Solo qualche tempo dopo e con il suo ruolo di piccola «Covent Garden d’Italia», Napoli riuscì ad esprimere il suo potenziale musicale offrendo straordinaria linfa al movimento del progressive rock, giungendo però fuori tempo massimo al confronto con il suono della Liverpool dei favolosi anni Sessanta.
A ben vedere, però, se l’Emilia e la Lombardia riuscirono ad agganciare timidamente il sound d’Oltremanica, non v’è dubbio che Liverpool abbia attraversato una propria vicenda urbana, sociale e – per estensione – territoriale molto simile a quella vissuta da Napoli.
Il Merseyside come la Campania? Non proprio, però i punti di contatto tra le due aree non sono pochi e dimenticabili. Il Regno Unito ha dovuto fare i conti, negli ultimi decenni, con la sua «questione settentrionale», con una Liverpool dal passato vittoriano glorioso, fondato però sulla tratta di schiavi: la deliziosa canzone Penny Lane dei Beatles (1967) fotografa un quartiere della città intitolato al mercante di schiavi James Penny, ma forse è meglio non ricordarlo ai fan del quartetto.
Proprio all’indomani dell’esplosione planetaria del merseybeat, Liverpool ha ironicamente incontrato un periodo buio, nonostante i tentativi del governo Wilson di proiettarla sullo scenario europeo: migliaia di abitanti trasferitisi in altre città britanniche, un porto costretto a vivere all’ombra di Londra, una scena culturale asfittica, una città in crisi economica.
L’eredità vittoriana di Liverpool e quella borbonica di Napoli, il ruolo da protagonista nei mari per le due città, l’effettiva tradizione musicale sempre in equilibrio tra cultura popolare e accademia, la solarità contagiosa e avvolgente, l’umorismo degli abitanti con dialetti particolari, rendono Liverpool e Napoli più vicine di quanto si possa ritenere.

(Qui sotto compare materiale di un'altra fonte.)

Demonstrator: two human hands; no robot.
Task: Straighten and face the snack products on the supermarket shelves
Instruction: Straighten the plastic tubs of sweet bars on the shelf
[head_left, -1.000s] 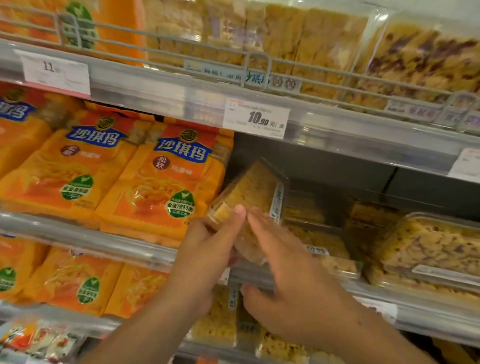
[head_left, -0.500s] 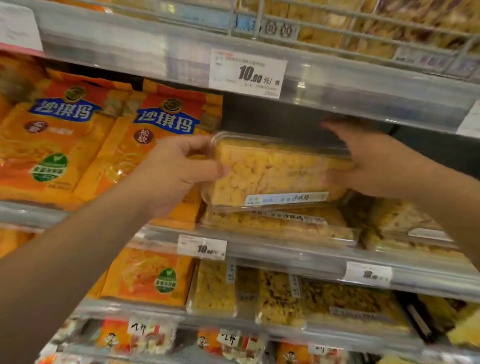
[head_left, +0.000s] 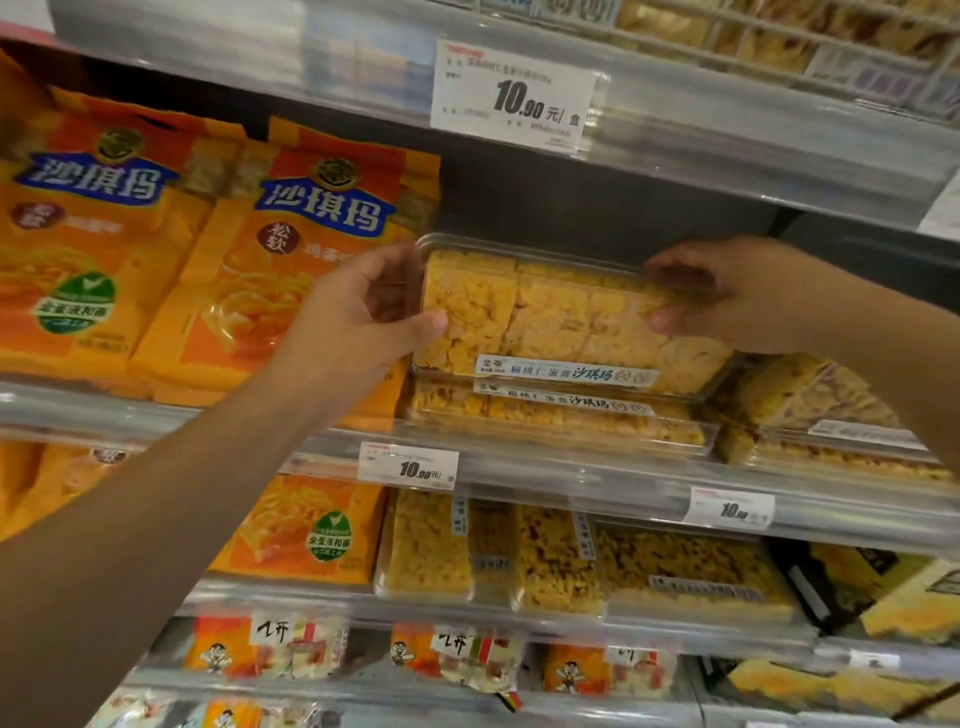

Ma le somiglianze si fermano ai primi anni Novanta: è in quel periodo che la città inglese ha compiuto quello scatto di reni che a Napoli è mancato del tutto in tempi recenti (questo giornale ha definito la città immobile), e che è culminato con la nomina di Liverpool a Capitale Europea della Cultura nel 2008.
L’invidiabile programmazione di mostre d’arte moderna e contemporanea della Tate Modern, la capacità di mettere in rete le eccellenze e «fare sistema», l’utilizzo intelligente e abile di fondi europei destinati ad aree in situazioni di disagio, la nascita di un polo-chiave per le arti performative (il Lipa – Liverpool Institute for Performing Arts), la capitalizzazione della risorsa-Beatles e del suo richiamo mondiale, quindi del turismo, hanno permesso alla città inglese di attirare studenti e osservatori da tutta Europa, di trasformare la Beatle Week (ultima settimana d’agosyto con concerti 24 ore su 24 ad ogni angolo) in un appuntamento irrinunciabile con i nuovi linguaggi della musica pop-rock e di proporsi come attrattore per il mecenatismo intelligente, gli investimenti costruttivi e lo sviluppo culturale. Un esempio utile su cui Napoli potrebbe riflettere, magari intonando un coro da stadio sulla melodia di Yellow Submarine (la canzone più saccheggiata dalle tifoserie di mezzo mondo, ndr.) e incitando il team di Mazzarri alla conquista dell’Europa calcistica con «’O surdato ’nnammurato».